In this book, original papers have been collected to demonstrate the efficient use of computer molecular dynamics simulation methods for the studying of nanoscale phenomena in the materials and life sciences. This book discusses modern molecular simulation methods for the study of molecular shape and properties in protein and polymer engineering, drugs and materials design, structure-function relationships, and related issues.

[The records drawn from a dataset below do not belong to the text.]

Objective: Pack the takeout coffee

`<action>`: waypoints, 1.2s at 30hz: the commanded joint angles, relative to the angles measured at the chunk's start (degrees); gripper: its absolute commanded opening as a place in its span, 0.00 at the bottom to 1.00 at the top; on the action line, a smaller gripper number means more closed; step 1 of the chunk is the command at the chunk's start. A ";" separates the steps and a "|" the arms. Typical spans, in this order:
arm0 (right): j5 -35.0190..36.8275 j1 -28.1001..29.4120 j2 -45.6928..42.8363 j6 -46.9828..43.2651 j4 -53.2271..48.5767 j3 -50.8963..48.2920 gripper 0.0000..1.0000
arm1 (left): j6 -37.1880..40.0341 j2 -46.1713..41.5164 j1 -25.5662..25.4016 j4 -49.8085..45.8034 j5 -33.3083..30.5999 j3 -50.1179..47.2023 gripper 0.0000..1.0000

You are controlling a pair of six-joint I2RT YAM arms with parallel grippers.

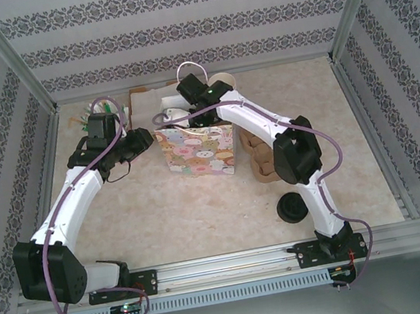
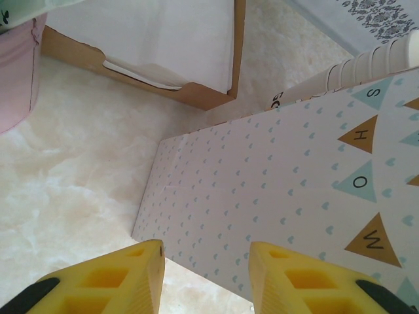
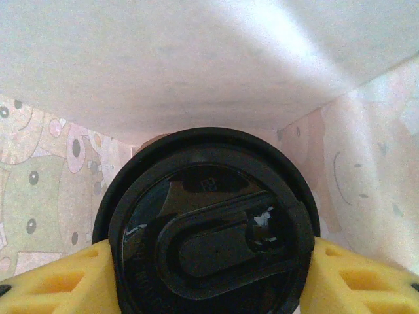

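Coffee cup (image 3: 209, 216): carried upright, low inside the gift bag (image 1: 197, 153), whose walls are seen all round it.
Right gripper (image 3: 209, 261): closed on the cup's sides at 3 and 9 o'clock just under the black lid. This grip is judged to keep the cup level for setting down.
Left gripper (image 2: 206, 261): stationed at 9 o'clock of the bag, fingers part open, nothing held. It is judged placed to steady the bag.
Loose lid (image 1: 291, 208): lying at 4 o'clock of the bag, unused.
Step in hand: the cup is not yet released.
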 commanded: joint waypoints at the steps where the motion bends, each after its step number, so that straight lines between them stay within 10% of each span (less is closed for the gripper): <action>1: 4.14 0.11 6.26 1.63 -11.77 -6.18 0.43 | -0.14 -1.17 0.36 1.06 0.21 1.20 0.40; 36: 4.45 -0.32 -0.26 6.03 -5.86 -8.82 0.46 | 0.05 -3.10 -2.92 -0.09 -1.17 3.16 0.41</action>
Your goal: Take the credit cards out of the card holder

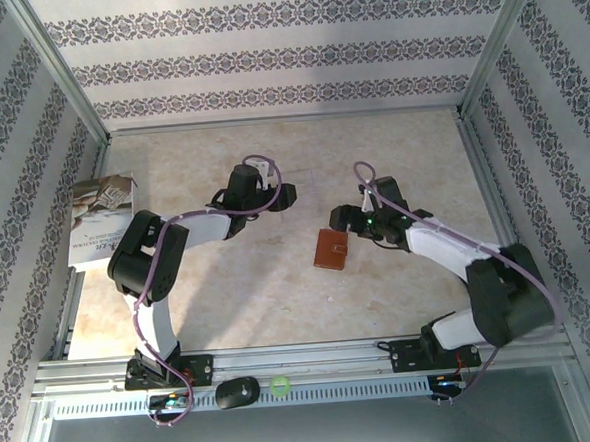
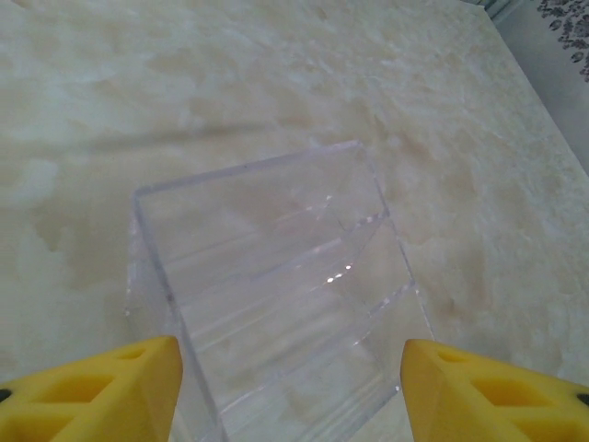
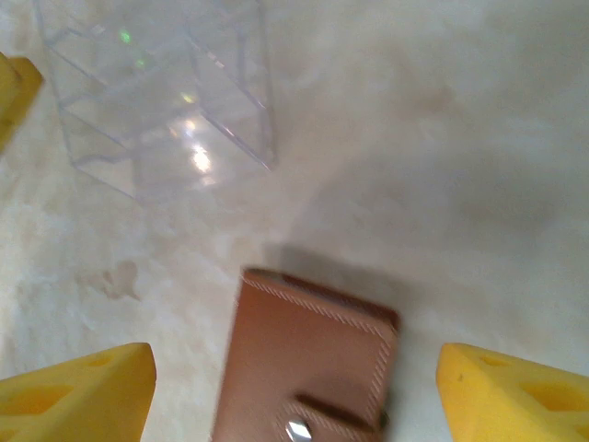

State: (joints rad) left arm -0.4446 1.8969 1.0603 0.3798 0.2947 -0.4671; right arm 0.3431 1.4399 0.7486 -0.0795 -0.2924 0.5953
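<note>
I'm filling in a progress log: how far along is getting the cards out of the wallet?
Done: nothing yet. The wallet lies shut on the table, snap tab closed, with no card out.
In hand: the right gripper hovers open over the wallet. The left gripper straddles a clear stand; whether it grips is unclear.
Left: unsnap the wallet, open it and pull the cards.

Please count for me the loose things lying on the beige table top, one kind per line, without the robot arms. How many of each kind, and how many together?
brown leather card holder: 1
clear plastic tiered stand: 1
printed booklet: 1
Total: 3
</note>
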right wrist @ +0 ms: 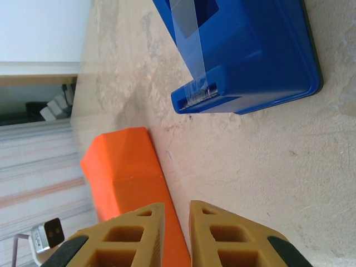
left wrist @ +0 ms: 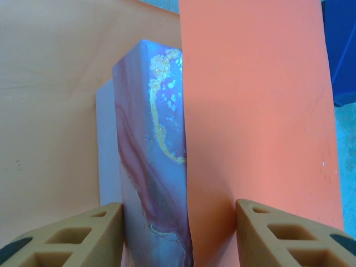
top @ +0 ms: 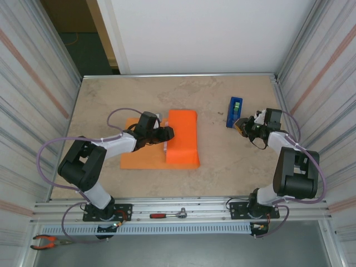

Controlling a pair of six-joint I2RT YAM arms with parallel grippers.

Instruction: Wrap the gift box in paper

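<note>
The orange paper (top: 142,158) lies flat on the table, and its right part is folded up into a hump (top: 183,139) over the gift box. In the left wrist view the gift box (left wrist: 153,150) shows a marbled blue and purple side, with the paper (left wrist: 256,111) lying against its right face. My left gripper (top: 166,133) (left wrist: 178,208) is shut on the box, one finger on the bare side and the other on the paper. My right gripper (top: 243,125) (right wrist: 177,206) hovers low beside the tape dispenser, its jaws a narrow gap apart with nothing visible between them.
The blue tape dispenser (top: 235,111) (right wrist: 250,55) stands at the right, a clear strip running to its cutter. A red-handled tool (top: 167,214) lies on the front rail, and orange-handled pliers (top: 47,242) lie at the bottom left. Corrugated walls close in on both sides.
</note>
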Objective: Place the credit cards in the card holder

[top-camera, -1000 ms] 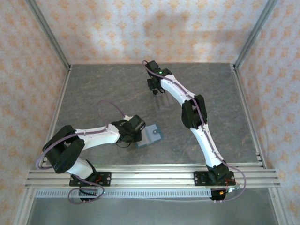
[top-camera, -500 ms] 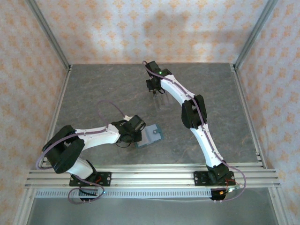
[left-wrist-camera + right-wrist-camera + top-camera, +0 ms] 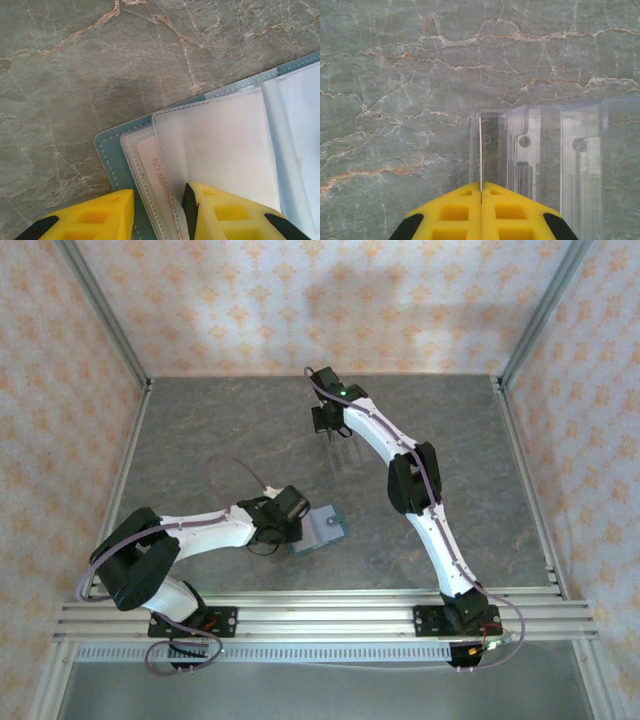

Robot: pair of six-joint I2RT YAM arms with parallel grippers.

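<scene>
You are looking at a grey, veined stone surface (image 3: 220,440) boxed in by orange-patterned walls (image 3: 300,300). Your left end effector (image 3: 157,212) sits low over the near-left part of the surface, its yellow fingers (image 3: 95,220) spread apart across one corner of the card holder (image 3: 107,150). The card holder lies open and flat, its clear sleeves (image 3: 225,145) fanned out, and a pale card with printed digits (image 3: 152,167) is tucked in one of them. Your right end effector (image 3: 480,189) reaches toward the far middle, pressed together on a thin credit card (image 3: 480,150) seen edge-on, which stands in the leftmost slot of the clear ridged tray (image 3: 545,150).
</scene>
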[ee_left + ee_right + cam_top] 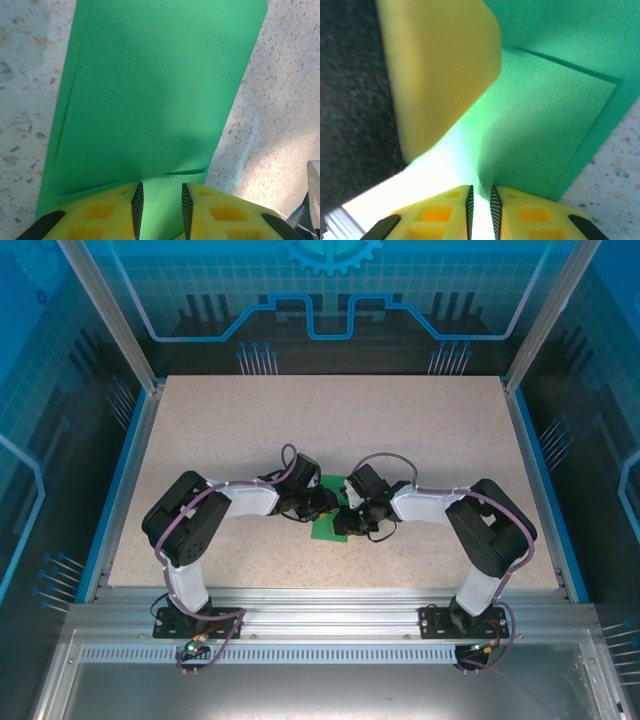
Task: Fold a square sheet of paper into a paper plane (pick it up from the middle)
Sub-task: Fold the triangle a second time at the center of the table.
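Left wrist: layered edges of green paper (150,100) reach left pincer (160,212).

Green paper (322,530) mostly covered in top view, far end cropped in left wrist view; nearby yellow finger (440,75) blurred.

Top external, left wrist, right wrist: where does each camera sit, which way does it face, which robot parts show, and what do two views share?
Top external: above and behind the bases, facing down at the table; both arms, left tool, right tool over the green paper.
Left wrist: on the left arm, facing along its yellow fingers onto the green paper.
Right wrist: on the right arm, close above the green paper; own fingers below.
Shared: both wrists see the green paper.
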You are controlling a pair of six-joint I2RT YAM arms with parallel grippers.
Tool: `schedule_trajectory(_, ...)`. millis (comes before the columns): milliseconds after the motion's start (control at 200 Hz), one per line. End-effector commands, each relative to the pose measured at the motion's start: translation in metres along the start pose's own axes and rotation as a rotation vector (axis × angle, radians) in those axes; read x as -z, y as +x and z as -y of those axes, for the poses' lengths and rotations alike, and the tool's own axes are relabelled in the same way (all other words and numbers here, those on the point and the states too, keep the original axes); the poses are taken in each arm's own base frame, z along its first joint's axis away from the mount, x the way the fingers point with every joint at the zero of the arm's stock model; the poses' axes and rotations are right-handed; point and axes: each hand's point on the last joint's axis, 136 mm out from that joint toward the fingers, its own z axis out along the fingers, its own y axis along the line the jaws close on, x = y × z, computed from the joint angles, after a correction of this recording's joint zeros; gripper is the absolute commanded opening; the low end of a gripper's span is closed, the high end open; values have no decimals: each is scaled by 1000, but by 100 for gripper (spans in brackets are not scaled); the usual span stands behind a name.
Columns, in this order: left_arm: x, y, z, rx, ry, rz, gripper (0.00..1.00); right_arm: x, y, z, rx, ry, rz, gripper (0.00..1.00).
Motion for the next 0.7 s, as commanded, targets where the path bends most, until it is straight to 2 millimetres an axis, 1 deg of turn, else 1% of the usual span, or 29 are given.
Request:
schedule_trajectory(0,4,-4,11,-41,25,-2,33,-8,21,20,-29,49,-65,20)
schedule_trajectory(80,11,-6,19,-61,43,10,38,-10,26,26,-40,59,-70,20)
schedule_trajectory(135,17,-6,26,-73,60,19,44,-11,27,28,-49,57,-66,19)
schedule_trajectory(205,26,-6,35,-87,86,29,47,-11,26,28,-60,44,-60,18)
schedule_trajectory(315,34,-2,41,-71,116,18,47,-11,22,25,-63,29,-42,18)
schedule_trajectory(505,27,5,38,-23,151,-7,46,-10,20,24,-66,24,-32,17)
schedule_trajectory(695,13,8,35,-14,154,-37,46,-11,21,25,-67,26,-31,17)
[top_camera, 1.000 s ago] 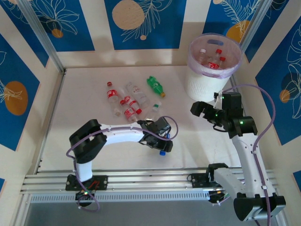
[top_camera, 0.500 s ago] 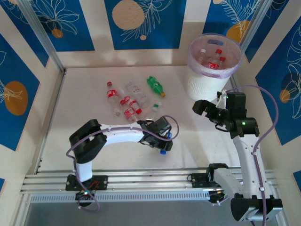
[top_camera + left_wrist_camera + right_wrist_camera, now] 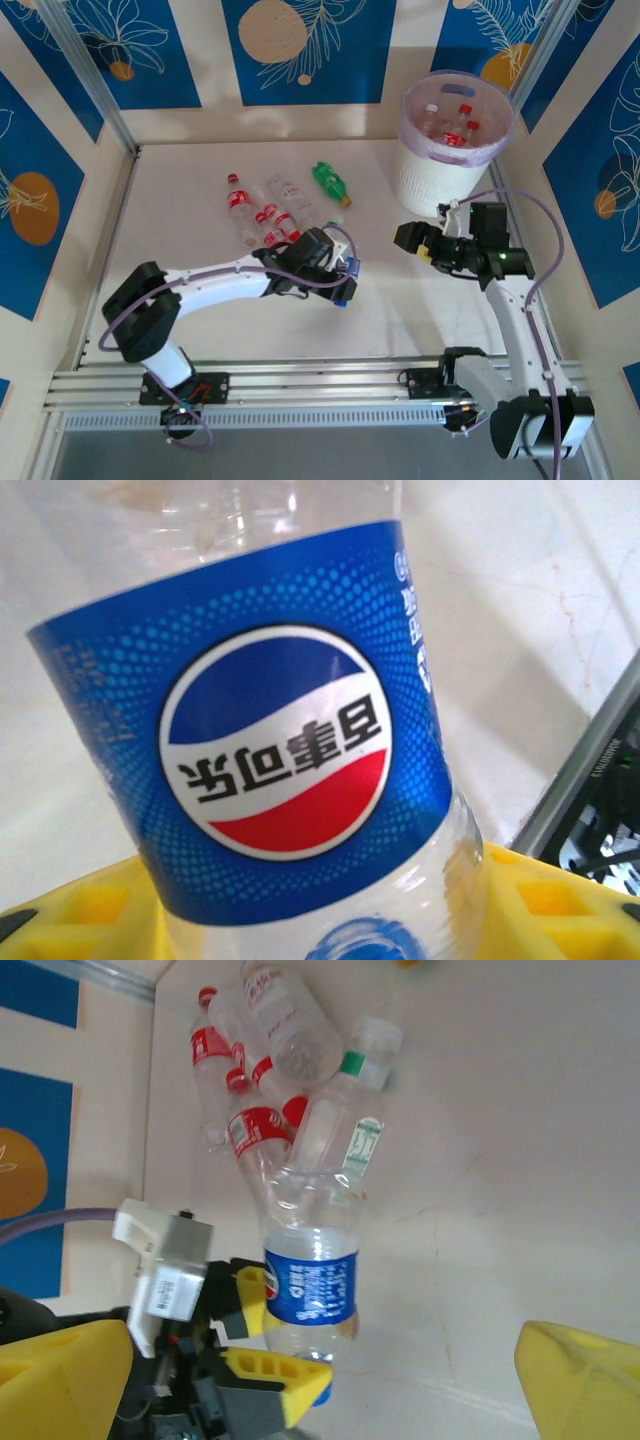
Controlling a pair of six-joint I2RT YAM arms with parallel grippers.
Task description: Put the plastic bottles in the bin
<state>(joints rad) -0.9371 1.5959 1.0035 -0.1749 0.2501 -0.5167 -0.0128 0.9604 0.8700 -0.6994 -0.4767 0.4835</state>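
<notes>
at mid-table [image 3: 190,230], left jaws clench one blue-labelled bottle [image 3: 310,1285]; right jaws gape wide near one bin [image 3: 430,182].

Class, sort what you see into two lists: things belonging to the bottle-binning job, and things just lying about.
Job: blue-labelled clear plastic bottle, red-labelled clear plastic bottles, green plastic bottle, tall white round plastic bin.
Not the job: silver aluminium rail, purple cables, blue leaf-patterned wall panels.
</notes>
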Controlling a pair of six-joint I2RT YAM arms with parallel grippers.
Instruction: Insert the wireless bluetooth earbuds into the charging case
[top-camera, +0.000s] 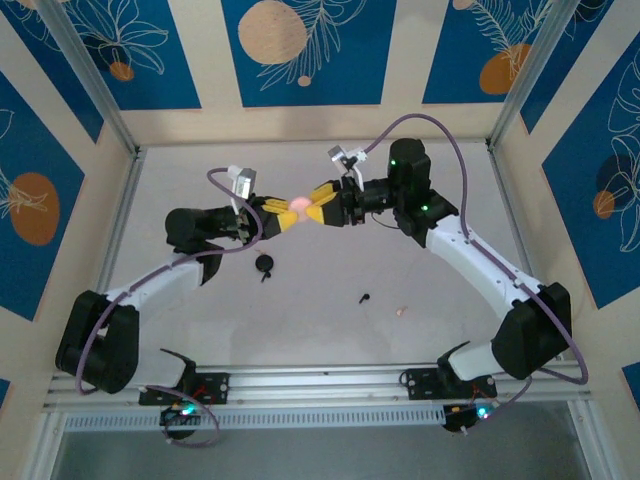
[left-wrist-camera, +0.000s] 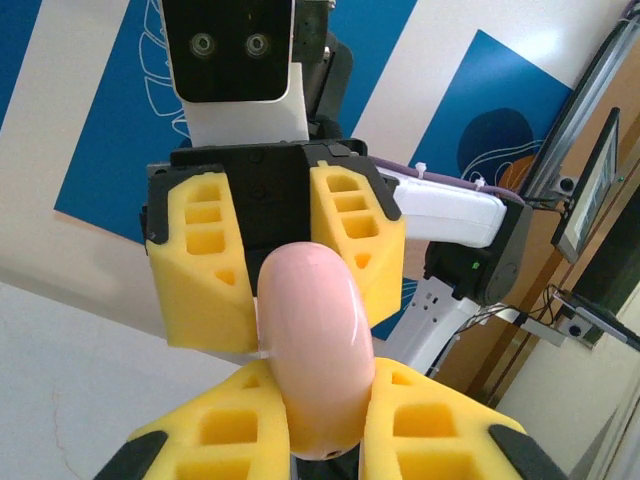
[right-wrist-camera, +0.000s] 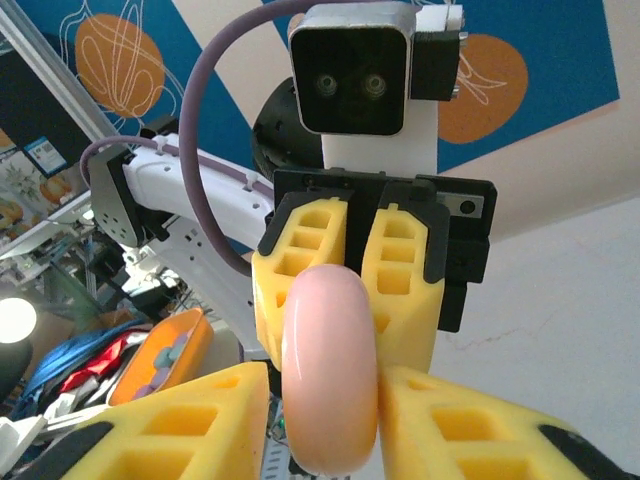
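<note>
The pale pink, pebble-shaped charging case (top-camera: 300, 207) hangs in mid-air above the table's far half, lid closed. My left gripper (top-camera: 289, 213) is shut on it from the left. My right gripper (top-camera: 316, 204) meets it from the right with its yellow fingers (right-wrist-camera: 450, 430) against the case's sides. The left wrist view has the case (left-wrist-camera: 315, 350) squeezed between the near pads. On the table lie the two earbuds, a black one (top-camera: 365, 297) and a pale pink one (top-camera: 402, 311), apart from both grippers.
A round black disc (top-camera: 265, 263) lies on the table below the left forearm. Patterned blue and beige walls close in the back and sides. A metal rail (top-camera: 320, 385) runs along the near edge by the arm bases.
</note>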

This book contains the Proceedings of the MSSMBS-2014 and DSCMBS-2014 International Workshops which have been organised by the Joint Institute for Nuclear Research, the Institute of Bioorganic Chemistry of the Russian Academy of Sciences and S.U. Umarov Physical-Technical Institute of the Academy of Sciences of the Republic of Tajikistan. The research topics discussed in the MSSMBS'14 & DSCMBS'14 International Workshops are as follows: computer molecular simulation methods and approaches; molecular dynamics and Monte-Carlo techniques; modelling of biological molecules; physical and biochemical systems; material fabrication and design; drug design in medicine; computational and computing physics, chemistry, biology and medicine; GPU accelerated molecular dynamics and related techniques.